Exercise goal:
Your output should be the lines of the entries below, exactly, from the first one through the line that holds "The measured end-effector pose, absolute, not".

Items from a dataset

<<<<

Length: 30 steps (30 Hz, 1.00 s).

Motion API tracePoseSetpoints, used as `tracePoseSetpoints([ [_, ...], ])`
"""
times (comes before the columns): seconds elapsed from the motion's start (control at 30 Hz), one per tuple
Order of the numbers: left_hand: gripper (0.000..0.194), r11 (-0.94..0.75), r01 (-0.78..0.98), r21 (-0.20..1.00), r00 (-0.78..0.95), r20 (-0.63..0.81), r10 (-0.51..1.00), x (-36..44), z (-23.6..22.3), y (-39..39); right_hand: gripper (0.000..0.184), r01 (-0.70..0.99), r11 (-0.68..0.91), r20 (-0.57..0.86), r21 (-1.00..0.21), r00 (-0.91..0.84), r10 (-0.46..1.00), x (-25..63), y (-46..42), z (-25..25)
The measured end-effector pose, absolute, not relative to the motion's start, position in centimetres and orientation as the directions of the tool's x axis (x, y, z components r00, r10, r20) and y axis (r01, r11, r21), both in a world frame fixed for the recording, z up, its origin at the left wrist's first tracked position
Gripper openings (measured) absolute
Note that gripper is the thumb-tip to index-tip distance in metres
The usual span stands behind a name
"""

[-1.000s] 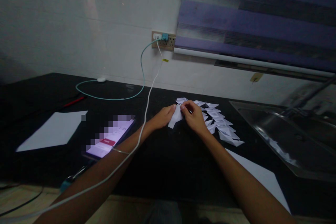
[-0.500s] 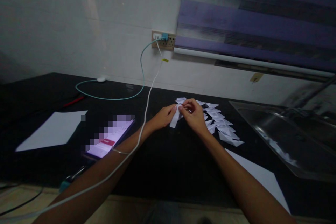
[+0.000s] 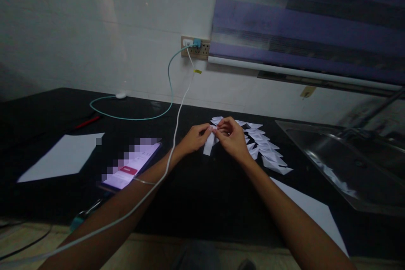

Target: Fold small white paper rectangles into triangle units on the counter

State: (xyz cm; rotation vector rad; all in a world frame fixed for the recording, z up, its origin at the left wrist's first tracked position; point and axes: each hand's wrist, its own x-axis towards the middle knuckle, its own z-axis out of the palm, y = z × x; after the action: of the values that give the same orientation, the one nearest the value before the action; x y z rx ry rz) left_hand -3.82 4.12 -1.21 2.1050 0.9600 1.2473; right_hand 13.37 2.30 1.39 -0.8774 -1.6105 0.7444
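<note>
A small folded strip of white paper [image 3: 208, 145] is pinched between my two hands over the dark counter. My left hand [image 3: 196, 138] grips its upper left edge with thumb and finger. From the other side my right hand [image 3: 232, 137] holds the top of the strip, its fingers curled and partly hiding the folds. Just behind and to the right lie several folded white paper pieces [image 3: 265, 145], pointed and overlapping in rows. Some of them are covered by my right hand.
A lit phone [image 3: 133, 168] lies left of my left forearm. White sheets rest at far left [image 3: 61, 158] and beside my right forearm [image 3: 310, 206]. A white cable [image 3: 175, 135] hangs across my left arm. The steel sink [image 3: 344, 168] is at right.
My fingers have shifted slightly at the top of the paper strip, and the left hand's grip sits a little further left. The whole view has moved slightly; the other things stay in place.
</note>
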Motion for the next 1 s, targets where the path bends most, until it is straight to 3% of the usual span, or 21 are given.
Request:
tracePoseSetpoints([
  [0.37,0.042,-0.595,0.384,0.706,0.313,0.507,0.803,-3.62,-1.54,4.21,0.019,0.257,0.544,0.551,-0.799,-0.05,0.833,13.41,2.7,0.8],
  [0.53,0.048,-0.563,0.37,0.739,0.362,0.444,0.82,-3.57,-1.63,4.18,0.017,0.163,0.54,0.541,-0.825,-0.044,0.84,13.37,2.86,0.82],
  [0.87,0.044,-0.617,0.457,0.64,0.418,0.458,0.784,-3.59,-1.9,4.55,0.021,0.115,0.515,0.519,-0.849,0.001,0.855,12.87,2.73,0.87],
  [1.0,0.043,-0.574,0.401,0.714,0.385,0.438,0.812,-3.47,-1.76,4.31,0.019,0.098,0.523,0.526,-0.847,-0.001,0.851,12.94,2.87,0.66],
])
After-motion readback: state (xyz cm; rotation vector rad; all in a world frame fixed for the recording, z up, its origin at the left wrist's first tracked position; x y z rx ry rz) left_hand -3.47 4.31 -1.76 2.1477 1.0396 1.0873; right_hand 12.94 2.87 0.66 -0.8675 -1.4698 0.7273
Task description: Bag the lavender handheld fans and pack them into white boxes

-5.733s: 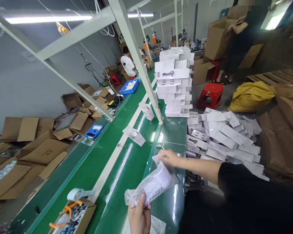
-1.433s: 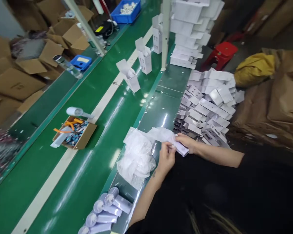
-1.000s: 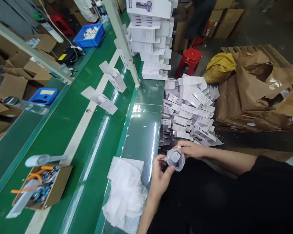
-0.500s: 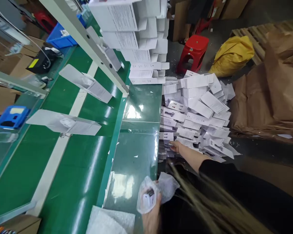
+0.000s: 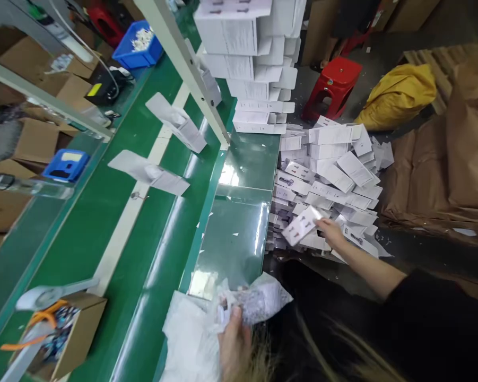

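Note:
My left hand (image 5: 235,342) is closed round a translucent wrapped pouch (image 5: 258,301), whose contents I cannot make out clearly. It is above the near end of the green ledge, beside a white foam sheet (image 5: 191,334). Out to the right, my right hand (image 5: 329,231) grips one end of a flat white printed box (image 5: 302,225) with small dark pictures on its face. That box is tilted, just over a big heap of similar white boxes (image 5: 334,180) next to the ledge.
White boxes with open flaps (image 5: 175,124) lie on the green conveyor (image 5: 159,254). A tall stack of white cartons (image 5: 231,66) rises at the ledge's far end, by a metal post (image 5: 183,63). A cardboard box (image 5: 81,329) with orange-handled pliers sits at lower left. A red stool (image 5: 332,87) stands beyond.
My right hand has lifted a white box off the heap's near edge. My left hand has turned the pouch from upright to lying sideways. The view has shifted left.

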### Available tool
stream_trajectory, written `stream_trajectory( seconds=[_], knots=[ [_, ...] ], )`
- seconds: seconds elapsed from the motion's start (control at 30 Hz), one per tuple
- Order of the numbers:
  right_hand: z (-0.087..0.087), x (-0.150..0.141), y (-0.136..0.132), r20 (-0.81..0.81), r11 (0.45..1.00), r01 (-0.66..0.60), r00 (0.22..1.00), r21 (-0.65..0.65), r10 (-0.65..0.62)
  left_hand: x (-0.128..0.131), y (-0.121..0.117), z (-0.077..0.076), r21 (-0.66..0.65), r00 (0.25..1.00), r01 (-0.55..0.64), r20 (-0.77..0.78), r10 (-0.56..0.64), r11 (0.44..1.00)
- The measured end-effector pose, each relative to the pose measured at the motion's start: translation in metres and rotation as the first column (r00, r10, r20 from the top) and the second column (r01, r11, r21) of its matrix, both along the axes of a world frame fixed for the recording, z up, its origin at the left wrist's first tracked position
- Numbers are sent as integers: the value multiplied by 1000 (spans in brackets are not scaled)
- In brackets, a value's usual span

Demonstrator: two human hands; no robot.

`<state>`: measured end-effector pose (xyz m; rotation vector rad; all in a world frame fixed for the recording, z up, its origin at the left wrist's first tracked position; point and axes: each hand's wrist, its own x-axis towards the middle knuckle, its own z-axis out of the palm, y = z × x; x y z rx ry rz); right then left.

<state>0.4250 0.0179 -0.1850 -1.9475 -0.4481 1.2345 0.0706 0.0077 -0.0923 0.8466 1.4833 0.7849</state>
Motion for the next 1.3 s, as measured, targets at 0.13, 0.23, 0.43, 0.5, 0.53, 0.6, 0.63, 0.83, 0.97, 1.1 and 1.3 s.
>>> stream_trajectory(
  seconds=[0.13,0.23,0.43,0.5,0.53,0.6,0.63,0.83,0.97,1.1,1.3],
  knots=[
    [100,-4,-5,467,940,-199,883,278,48,-17,13,47,5,885,-382,291,365,924],
    [151,-66,22,594,732,-481,794,482,130,-33,25,79,145,816,-519,376,439,842],
    [132,-215,60,654,403,-819,571,409,497,-47,38,110,404,793,-583,472,385,705],
    [114,-236,62,643,333,-878,479,345,597,-45,41,103,417,788,-604,439,431,679],
    [107,-240,62,648,300,-899,438,318,623,-45,41,98,422,782,-619,415,466,663],
    [102,-235,64,669,204,-937,346,284,658,-45,36,88,440,753,-658,366,547,611],
    [102,-229,67,676,133,-952,290,275,677,-46,32,84,452,734,-676,340,588,582],
    [115,-210,101,694,-303,-916,-39,262,719,-25,14,82,589,742,-506,-75,666,630],
    [108,-216,115,721,-389,-846,-8,365,693,-2,25,77,585,763,-206,-405,504,784],
    [94,-208,116,670,-295,-836,112,462,734,0,23,70,524,591,-31,-677,439,851],
    [88,-196,119,620,-162,-883,169,441,766,13,-2,61,384,488,391,-857,166,836]
  ],
)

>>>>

Written response:
Length: 30 steps (30 Hz, 1.00 s).

Motion API tracePoseSetpoints, used as `tracePoseSetpoints([ [_, ...], ])`
"""
times (comes before the columns): seconds elapsed from the motion's start (control at 30 Hz), one per tuple
Order of the numbers: left_hand: gripper (0.000..0.194), r11 (-0.94..0.75), r01 (-0.78..0.98), r21 (-0.20..1.00), r00 (-0.78..0.95), r20 (-0.63..0.81), r10 (-0.51..1.00), x (-36..44), z (-23.6..22.3), y (-39..39); right_hand: gripper (0.000..0.184), r01 (-0.70..0.99), r11 (-0.68..0.91), r20 (-0.57..0.86), r21 (-1.00..0.21), r00 (-0.91..0.84), r10 (-0.46..1.00), x (-25..63), y (-46..42), z (-25..25)
The measured end-effector pose, absolute, not relative to the motion's start, position in centimetres and orientation as the directions of the tool's x axis (x, y, z components r00, r10, r20) and y axis (r01, r11, r21), both in a world frame fixed for the recording, z up, its origin at the left wrist's first tracked position

No more output is needed for this exercise.